The Nickey Line provides cycle and walking access to Harpenden and Hemel Hempstead but the Harpenden stretch is accessed via the busy 4 way roundabout on the Redbourn bypass and crossing via an island to link up with the Hemel part of the Nickey Line.
There is a footpath between Redbourn and St Albans but it is poorly maintained and not very accessibly via bike unless cycling on the A5183 road itself which has also been cause for concern after recent fatal road traffic accidents.
A better maintained pedestrian and cycle path exists between Harpenden and St Albans which Redbourn residents could access via the Nickey Line or again by cycling directly on the A5183 this time from Redbourn to Harpenden.
Proximity of Redbourn to the M1 means busy traffic on the by-pass. Any accident or closure of the M1 results long tailbacks and increased traffic through Redbourn which make it difficult to leave the village.
Access to the West Redbourn site would be via Gaddesden Lane and Lybury Lane - both rural country lanes and the Draft Local Plan specifies plans for South of Harpenden Lane must ensure pedestrians and cyclists are not required to directly access the site via the by-pass. The access to the Land Rear of 53 Snatchup is via a very narrow track.

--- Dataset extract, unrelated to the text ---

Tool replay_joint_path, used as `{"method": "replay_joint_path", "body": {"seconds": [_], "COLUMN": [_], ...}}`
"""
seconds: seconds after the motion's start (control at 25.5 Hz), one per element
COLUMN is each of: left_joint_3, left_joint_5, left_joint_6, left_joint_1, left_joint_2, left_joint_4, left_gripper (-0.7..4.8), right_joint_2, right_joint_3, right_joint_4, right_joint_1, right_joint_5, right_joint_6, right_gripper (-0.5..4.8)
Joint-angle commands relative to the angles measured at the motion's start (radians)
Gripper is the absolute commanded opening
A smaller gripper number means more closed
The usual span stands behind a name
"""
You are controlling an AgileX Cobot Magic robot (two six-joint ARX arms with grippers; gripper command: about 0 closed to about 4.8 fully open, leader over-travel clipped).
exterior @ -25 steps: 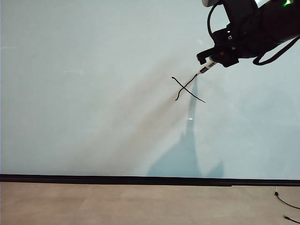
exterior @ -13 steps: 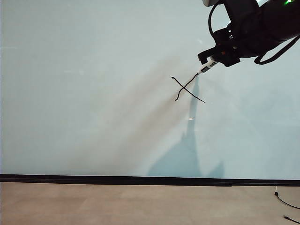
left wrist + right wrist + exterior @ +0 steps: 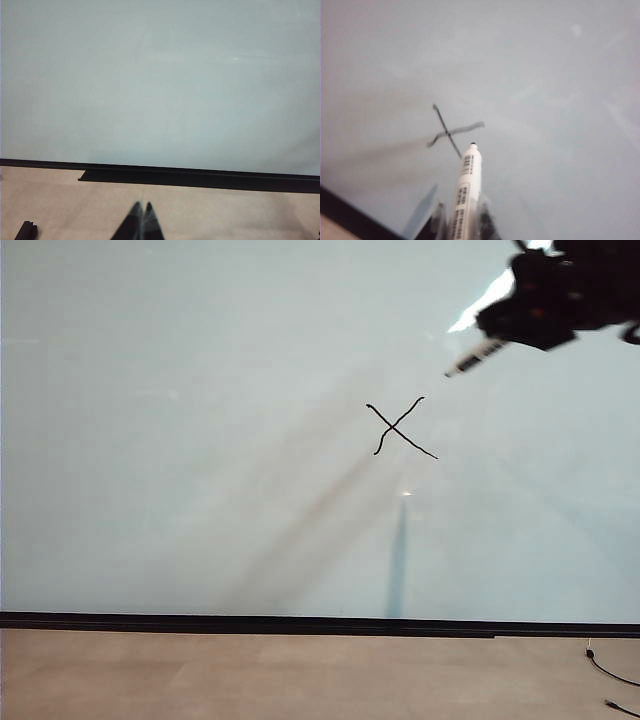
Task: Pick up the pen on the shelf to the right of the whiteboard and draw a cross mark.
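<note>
Two grippers on record, listed left to right. Left gripper [image 3: 141, 222]: parked low near the tan floor [image 3: 210, 215], apart from the whiteboard [image 3: 160, 80], fingertips pressed together on nothing; only its tips show in the left wrist view and it does not appear in the exterior view. Cross mark [image 3: 401, 428]: two thin wavy black strokes, complete, sitting right of the board's centre. Right gripper [image 3: 505, 333]: high at the exterior view's upper right, above and to the right of the mark, jaws clamped narrowly on the pen [image 3: 474, 357], whose dark tip points down-left toward the board and appears clear of the surface. Risks, as judgement: the drawing looks finished, so a stray stroke would spoil it if the tip grazes the board while the arm travels; the pen could also slip in the narrow grip or miss the shelf on return. Hidden or unclear: the shelf is in no view; the right arm is motion-blurred and cut by the frame edge; the finger contact on the pen barrel is smeared in the right wrist view.
</note>
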Motion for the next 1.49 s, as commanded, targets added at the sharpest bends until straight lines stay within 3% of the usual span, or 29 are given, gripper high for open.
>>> {"method": "replay_joint_path", "body": {"seconds": [0.04, 0.28, 0.47, 0.79, 1.26, 1.49], "left_joint_3": [0.003, 0.003, 0.003, 0.003, 0.003, 0.003], "left_joint_5": [0.004, 0.004, 0.004, 0.004, 0.004, 0.004], "left_joint_6": [0.004, 0.004, 0.005, 0.005, 0.005, 0.005], "left_joint_1": [0.0, 0.0, 0.0, 0.0, 0.0, 0.0], "left_joint_2": [0.0, 0.0, 0.0, 0.0, 0.0, 0.0], "left_joint_4": [0.005, 0.005, 0.005, 0.005, 0.005, 0.005], "left_gripper": [-0.04, -0.05, -0.05, -0.05, -0.04, -0.04], "right_joint_2": [-0.093, -0.366, -0.533, -0.75, -0.977, -0.978], "right_joint_3": [-0.068, -0.232, -0.252, -0.333, -0.345, -0.345], "right_joint_4": [-0.039, -0.117, -0.312, -0.374, -0.629, -0.65], "right_joint_1": [-0.002, -0.004, -0.004, -0.004, -0.006, -0.057], "right_joint_5": [0.005, 0.007, 0.04, 0.06, 0.055, 0.065], "right_joint_6": [0.027, 0.039, 0.046, 0.042, 0.069, 0.092], "right_gripper": [-0.05, -0.05, -0.05, -0.05, -0.05, -0.05]}}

No new train station is planned as part of the development so new residents would need to use Harpenden or Hemel rail stations.
An integrated Mobility Hub will be created at Hemel Garden Communities to allow for transport other than by private car.
Improved bus services have been suggested but as this is currently provided by private companies' sufficient demand will need to be demonstrated in order to make routes financially viable and attractive to investors.
10. WHEN WILL ALL THESE NEW HOMES BE BUILT?
Provided the Local Plan is approved by independent examiners and made (St Albans is hoping by 2025) building work will take place in stages over the next 30 years.
11. BUT WHAT ABOUT REDBOURN NEIGHBOURHOOD PLAN? WHAT WEIGHT DOES THAT HOLD?
Redbourn's Neighbourhood Plan is a blueprint for design in Redbourn Parish as well as protecting our green spaces. In the absence of an up-to-date Local Plan, it is the statutory framework planning applications are currently considered within. However, it is up to the District Council where strategic housing is built which would arise out of a new Local Plan once approved.
12. WHY IS SO MUCH OF THE DEVELOPMENT PLANNED IN REDBOURN PARISH?
Just under 1/3 of the housing figures for the new Draft Local Plan will come from housing in Redbourn Parish. The sites have been chosen on their individual merits rather than looking at the district as a whole. It is also easier/more cost effective to provide infrastructure for bigger developments rather than multiple smaller individual ones.
13. WHAT HAPPENED TO THE PROPOSAL FOR HOUSING FROM THE ROTHAMSTEAD RESEARCH AND LAWES AGRICULTURA TRUST (NE REDBOURN)? WHY HAS THAT NOT BEEN INCLUDED IN THE LOCAL PLAN?
This proposal is for 1000 homes and a community wildlife zone to be built in the fields behind the Fire Station and Library adjacent to Harpenden Lane and Dunstable Road. St Albans District Council requested an independent review of the greenbelt by a company called ARUP.
In their final report (June 23) it was not recommended that the Rothamsted site go forward for development because the greenbelt here provides a gap or buffer between Redbourn and Harpenden preventing a merging of the 2 called coalescence in planning terms.
The ARUP report also rejected the Hemel Garden Communities because of coalescence too but St Albans District Council have continued with this site because they think the Hemel site can deliver the housing numbers and infrastructure they require.